Figure 6. Co-sedimentation of and co-immunoprecipitation of STNB and DAP-160.

Figure 6

(A) A 5–25% glycerol gradient on which was loaded S1 (1000 g supernatant) from homogenized wild-type fly heads. Fifteen fractions were collected, and each fraction run on SDS/PAGE (7% gel), Western blotted and probed separately with antibodies against STNB, DAP-160, dynamin (DYN) and SYT-I. Fraction 1 represents the top and fraction 15 the bottom of the gradient.
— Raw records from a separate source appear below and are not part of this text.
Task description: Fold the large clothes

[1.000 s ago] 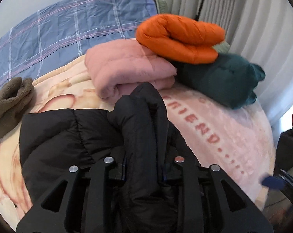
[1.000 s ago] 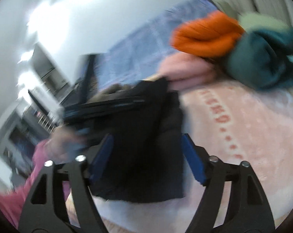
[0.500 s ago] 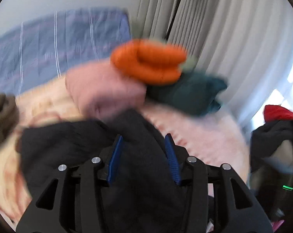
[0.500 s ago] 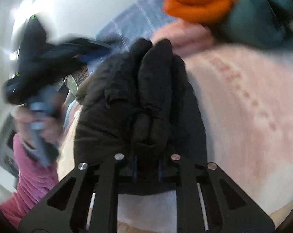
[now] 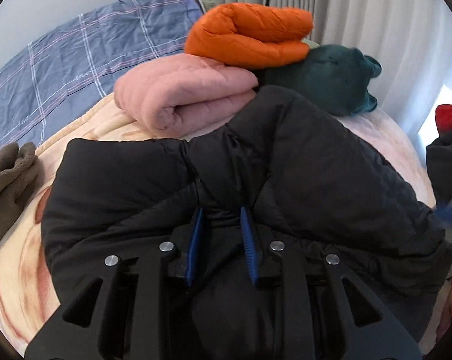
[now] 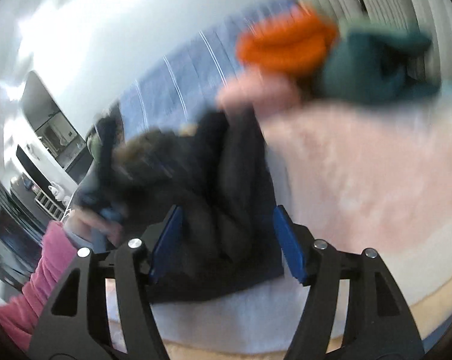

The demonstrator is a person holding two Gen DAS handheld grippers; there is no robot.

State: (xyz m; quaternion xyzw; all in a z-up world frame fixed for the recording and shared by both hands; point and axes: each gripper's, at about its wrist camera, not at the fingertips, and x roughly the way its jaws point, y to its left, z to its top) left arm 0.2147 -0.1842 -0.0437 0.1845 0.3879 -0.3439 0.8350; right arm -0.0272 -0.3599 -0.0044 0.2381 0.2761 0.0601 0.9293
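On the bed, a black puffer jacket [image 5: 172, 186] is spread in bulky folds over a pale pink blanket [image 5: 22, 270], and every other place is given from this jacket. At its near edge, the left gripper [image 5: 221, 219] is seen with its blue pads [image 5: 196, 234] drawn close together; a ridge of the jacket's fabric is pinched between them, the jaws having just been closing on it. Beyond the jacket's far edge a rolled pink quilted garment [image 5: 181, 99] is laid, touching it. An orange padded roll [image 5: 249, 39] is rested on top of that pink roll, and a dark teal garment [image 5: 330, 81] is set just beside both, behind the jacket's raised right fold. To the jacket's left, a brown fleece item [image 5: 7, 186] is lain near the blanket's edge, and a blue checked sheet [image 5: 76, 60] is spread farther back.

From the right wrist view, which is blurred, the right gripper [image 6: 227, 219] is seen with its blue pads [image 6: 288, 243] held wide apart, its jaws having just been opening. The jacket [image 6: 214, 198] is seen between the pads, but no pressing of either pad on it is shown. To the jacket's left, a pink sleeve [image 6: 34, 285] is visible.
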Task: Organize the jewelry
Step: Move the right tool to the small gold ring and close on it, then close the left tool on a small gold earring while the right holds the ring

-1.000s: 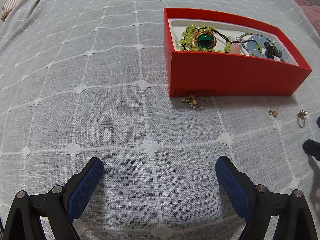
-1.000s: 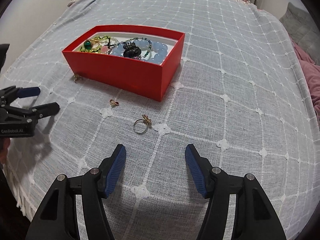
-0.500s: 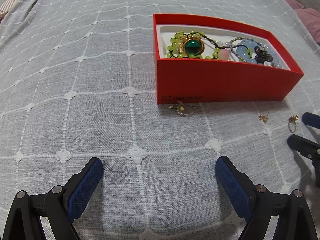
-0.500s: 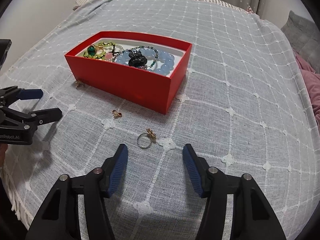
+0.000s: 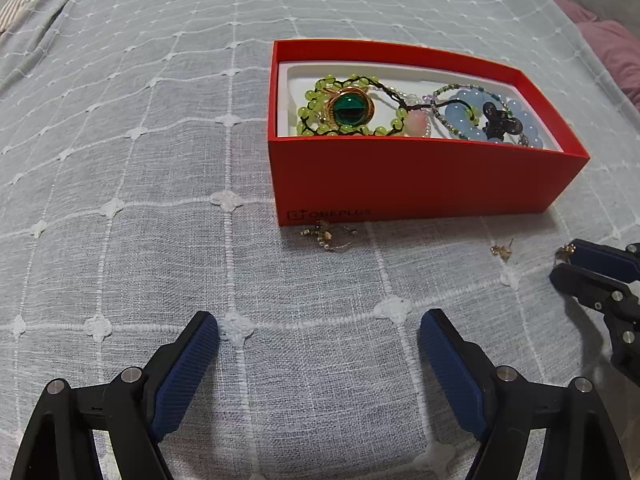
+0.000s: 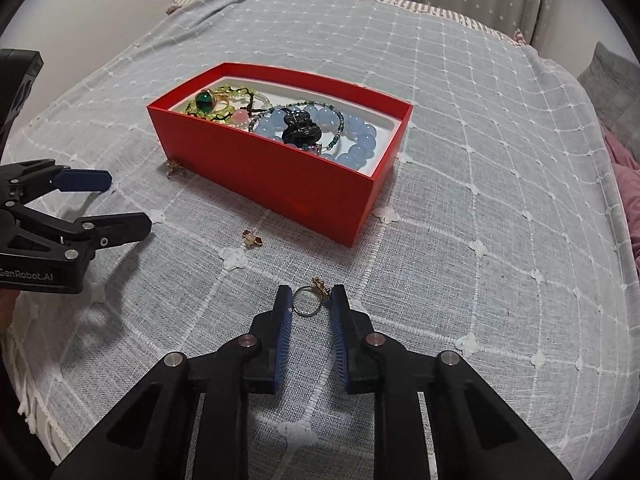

The peak of SYT-I in fractions 5 through 8 represents free synaptic vesicles [15]. STNB co-sediments with this fraction, whereas DAP-160, and to a lesser extent dynamin, is enriched in these fractions. (B) A Triton X-100-solubilized P3 fraction (see the Experimental section) contains both STNB and DAP-160. Addition of anti-STNB antibodies, followed by Protein A–Sepharose to this fraction, precipitates both STNB and DAP-160. The amount of the immunoprecipitated fraction loaded on the gel is equivalent in volume to that shown in the P3 fraction. Whereas most of the STNB protein is immunopreciptated from the P3 fraction, only a small amount of the total DAP-160 is co-precipitated.